Grammer, 53, felt chest pains while paddle-boarding with his wife in Hawaii, where they have a second home, and was taken to hospital, where he was found to have suffered a heart attack.
At the time, about seven weeks ago, his spokesman Stan Rosenfield said it was a mild heart attack, but declined to give further details of Grammer's condition or medical treatment.
But Grammer told Entertainment Tonight that the heart attack was not actually mild at all and he nearly died because his heart stopped.
"They had to blast me twice and get me started all over again," he told the news programme. "I did think: 'Oh gosh, I have got to hang on. I've got too much junk I've got to take care of.

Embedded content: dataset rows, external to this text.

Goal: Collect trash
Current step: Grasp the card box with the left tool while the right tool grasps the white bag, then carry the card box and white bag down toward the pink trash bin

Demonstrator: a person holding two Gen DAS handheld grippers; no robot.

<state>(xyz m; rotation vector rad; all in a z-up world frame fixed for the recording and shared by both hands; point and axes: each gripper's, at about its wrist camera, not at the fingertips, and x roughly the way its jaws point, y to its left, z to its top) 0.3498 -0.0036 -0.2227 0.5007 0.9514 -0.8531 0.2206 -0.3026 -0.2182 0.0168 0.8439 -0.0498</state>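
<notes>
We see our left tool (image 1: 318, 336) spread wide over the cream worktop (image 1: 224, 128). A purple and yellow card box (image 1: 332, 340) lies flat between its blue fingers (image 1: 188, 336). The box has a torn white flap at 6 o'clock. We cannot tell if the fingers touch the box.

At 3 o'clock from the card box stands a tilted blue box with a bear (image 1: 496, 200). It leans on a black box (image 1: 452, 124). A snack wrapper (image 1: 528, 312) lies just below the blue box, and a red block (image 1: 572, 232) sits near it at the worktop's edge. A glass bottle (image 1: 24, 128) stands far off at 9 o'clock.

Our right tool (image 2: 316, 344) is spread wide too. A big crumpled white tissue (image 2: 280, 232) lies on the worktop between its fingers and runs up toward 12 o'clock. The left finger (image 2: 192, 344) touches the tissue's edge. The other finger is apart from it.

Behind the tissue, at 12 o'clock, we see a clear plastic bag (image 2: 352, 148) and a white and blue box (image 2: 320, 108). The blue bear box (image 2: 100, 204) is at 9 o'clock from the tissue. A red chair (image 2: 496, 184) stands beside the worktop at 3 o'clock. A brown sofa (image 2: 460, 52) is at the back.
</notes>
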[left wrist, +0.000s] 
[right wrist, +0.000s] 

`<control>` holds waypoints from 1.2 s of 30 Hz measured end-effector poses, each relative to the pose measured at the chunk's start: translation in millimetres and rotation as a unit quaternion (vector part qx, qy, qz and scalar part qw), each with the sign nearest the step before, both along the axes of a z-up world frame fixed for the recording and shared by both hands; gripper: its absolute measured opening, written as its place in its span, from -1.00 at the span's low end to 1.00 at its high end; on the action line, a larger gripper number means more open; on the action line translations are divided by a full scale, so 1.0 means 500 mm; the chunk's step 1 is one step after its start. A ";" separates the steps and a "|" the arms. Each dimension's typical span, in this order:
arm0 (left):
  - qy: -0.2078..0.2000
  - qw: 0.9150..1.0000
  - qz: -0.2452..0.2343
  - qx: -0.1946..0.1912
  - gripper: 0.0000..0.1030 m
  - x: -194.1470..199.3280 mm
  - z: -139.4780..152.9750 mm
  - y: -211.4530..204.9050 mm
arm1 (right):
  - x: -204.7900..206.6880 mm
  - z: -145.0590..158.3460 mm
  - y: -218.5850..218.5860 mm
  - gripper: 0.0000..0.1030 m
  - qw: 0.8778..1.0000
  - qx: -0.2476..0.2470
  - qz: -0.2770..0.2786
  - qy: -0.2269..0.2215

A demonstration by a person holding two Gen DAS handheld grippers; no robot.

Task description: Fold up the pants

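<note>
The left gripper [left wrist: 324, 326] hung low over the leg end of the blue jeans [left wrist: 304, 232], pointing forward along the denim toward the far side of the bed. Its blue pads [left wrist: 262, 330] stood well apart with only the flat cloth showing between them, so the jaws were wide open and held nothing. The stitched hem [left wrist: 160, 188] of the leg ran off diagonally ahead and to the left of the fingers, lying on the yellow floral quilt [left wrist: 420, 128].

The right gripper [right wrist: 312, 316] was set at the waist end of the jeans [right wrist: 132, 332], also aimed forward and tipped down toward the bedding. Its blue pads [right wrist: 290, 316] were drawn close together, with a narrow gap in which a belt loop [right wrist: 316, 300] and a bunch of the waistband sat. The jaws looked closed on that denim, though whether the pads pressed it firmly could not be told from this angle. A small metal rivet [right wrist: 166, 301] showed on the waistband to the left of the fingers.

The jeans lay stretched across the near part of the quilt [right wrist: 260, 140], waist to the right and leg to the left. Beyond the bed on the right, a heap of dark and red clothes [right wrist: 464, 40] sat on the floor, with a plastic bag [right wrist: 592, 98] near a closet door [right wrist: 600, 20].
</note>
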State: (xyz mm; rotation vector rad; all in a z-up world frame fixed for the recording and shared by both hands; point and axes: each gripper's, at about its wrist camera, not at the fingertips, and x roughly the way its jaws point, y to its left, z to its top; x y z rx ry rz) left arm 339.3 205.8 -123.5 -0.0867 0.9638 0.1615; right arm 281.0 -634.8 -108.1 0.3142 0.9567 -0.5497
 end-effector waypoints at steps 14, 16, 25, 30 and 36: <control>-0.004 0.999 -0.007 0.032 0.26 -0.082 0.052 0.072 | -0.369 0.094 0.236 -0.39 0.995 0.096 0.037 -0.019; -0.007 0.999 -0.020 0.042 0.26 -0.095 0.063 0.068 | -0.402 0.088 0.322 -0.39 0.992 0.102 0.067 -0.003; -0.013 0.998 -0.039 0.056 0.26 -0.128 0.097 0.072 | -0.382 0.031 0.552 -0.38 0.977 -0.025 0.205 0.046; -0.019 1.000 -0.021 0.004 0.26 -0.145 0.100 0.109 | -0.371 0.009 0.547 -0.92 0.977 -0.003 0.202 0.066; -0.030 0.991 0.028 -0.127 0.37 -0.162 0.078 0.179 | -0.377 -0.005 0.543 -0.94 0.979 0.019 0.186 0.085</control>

I've got to take care of the family.'"
Felt like 'Jaws of life' being used on chest
Grammer, who stars with Kevin Costner in the political comedy Swing Vote that opens in the US in August, said it felt "like somebody was actually trying to tear my chest apart with, like, the Jaws of Life."
Grammer's heart attack came three weeks after he learned the Fox network was canceling his sitcom Back to You, in which he played a pompous, womanising TV news anchor opposite Patricia Heaton. The series lasted only one season.
"Obviously you play the hand you're dealt, and it has been a very interesting hand lately; it has been tough," he said.
Grammer gained fame portraying the snooty but lovable psychiatrist Dr Frasier Crane for 20 years on NBC, first as a supporting player on the comedy hit Cheers and then as the lead in the Emmy-winning spinoff series Frasier. He also supplies the voice of the recurring character Sideshow Bob on the Fox cartoon series The Simpsons. – (Reuters Health, July 2008)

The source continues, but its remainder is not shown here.